Auch im Kreditgeschäft sollen die Verbraucher nicht länger durch Vernebelungstaktiken davon abgeschreckt werden, ein Darlehen dort aufzunehmen, wo sie die günstigsten Konditionen erhalten. Im Versicherungssektor strebt die Kommission den Abbau nationaler administrativer Hürden und unnötiger regulatorischer Kosten an, damit es künftig einfacher wird, jenseits der Grenze eine Police abzuschließen.
Nicht zuletzt wird in dem Grünbuch vorgeschlagen, den Bürgern eine Art "Finanzausbildung" zu geben. Ende des Jahres soll das Ergebnis einer entsprechenden Studie veröffentlicht werden.
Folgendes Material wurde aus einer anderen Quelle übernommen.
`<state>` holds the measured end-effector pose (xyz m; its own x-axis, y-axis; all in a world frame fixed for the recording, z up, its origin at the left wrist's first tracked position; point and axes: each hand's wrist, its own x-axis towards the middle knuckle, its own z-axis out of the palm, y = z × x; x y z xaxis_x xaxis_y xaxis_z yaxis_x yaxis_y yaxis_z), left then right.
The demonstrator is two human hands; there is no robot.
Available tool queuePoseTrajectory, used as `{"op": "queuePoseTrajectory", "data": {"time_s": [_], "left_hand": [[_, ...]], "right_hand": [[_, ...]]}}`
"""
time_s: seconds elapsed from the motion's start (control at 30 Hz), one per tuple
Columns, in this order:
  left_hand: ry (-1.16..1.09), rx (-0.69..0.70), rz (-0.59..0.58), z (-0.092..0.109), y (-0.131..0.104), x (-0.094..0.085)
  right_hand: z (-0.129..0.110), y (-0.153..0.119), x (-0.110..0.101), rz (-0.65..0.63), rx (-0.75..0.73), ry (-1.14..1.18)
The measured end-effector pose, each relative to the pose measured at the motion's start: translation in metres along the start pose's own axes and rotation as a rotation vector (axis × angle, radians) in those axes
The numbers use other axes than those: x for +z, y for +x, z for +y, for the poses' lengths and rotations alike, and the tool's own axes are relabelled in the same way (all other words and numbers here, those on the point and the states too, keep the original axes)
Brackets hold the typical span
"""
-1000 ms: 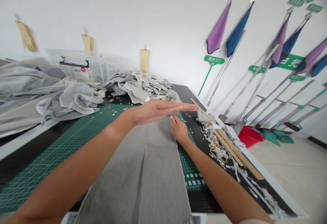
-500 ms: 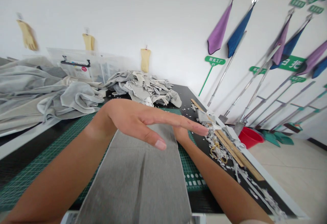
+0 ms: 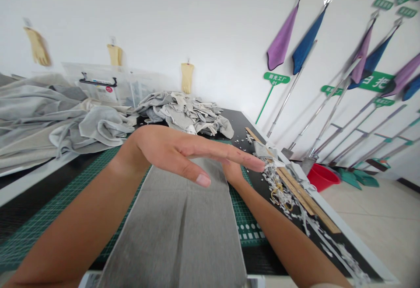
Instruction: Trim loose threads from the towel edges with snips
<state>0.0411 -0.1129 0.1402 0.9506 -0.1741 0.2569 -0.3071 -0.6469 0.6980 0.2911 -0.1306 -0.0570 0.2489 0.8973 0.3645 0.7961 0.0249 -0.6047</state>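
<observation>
Here, the grey cloth (image 3: 193, 231) lies lengthwise over the green cutting mat (image 3: 93, 172), its near end running past the mat. Above the cloth's far part is the left hand (image 3: 177, 150), thumb apart from the outstretched fingers. At the cloth's far right edge is the right hand (image 3: 232, 173); its hidden fingers' state I cannot tell. Beyond the cloth sits a fabric pile (image 3: 183, 110).
</observation>
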Motion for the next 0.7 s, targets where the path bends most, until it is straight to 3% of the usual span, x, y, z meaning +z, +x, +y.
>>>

Auch die Möglichkeiten des Kunden, im Falle von Schwierigkeiten bei grenzübergreifenden Geschäften an kompetenter Stelle beschweren zu können, sind nach Auffassung der Kommission verbesserungswürdig.
Wettbewerbskommissarin Neelie Kroes hatte im Herbst eine Analyse des Banken-Privatkundengeschäfts vorgelegt und kritisiert, dass die Märkte weiterhin zersplittert sind, dass es immer noch bedeutende Eintrittshürden gibt und dass die Verbraucher Schwierigkeiten haben, das für sie beste Angebot herauszufinden. Durchschnittlich bleibe ein Privatkunde rund zehn Jahre bei der gleichen Bank und ein kleines Unternehmen acht Jahre. Je geringer die Mobilität der Kunden, desto größer sei aber auch die Profitabilität für die Banken, heißt es in der Untersuchung.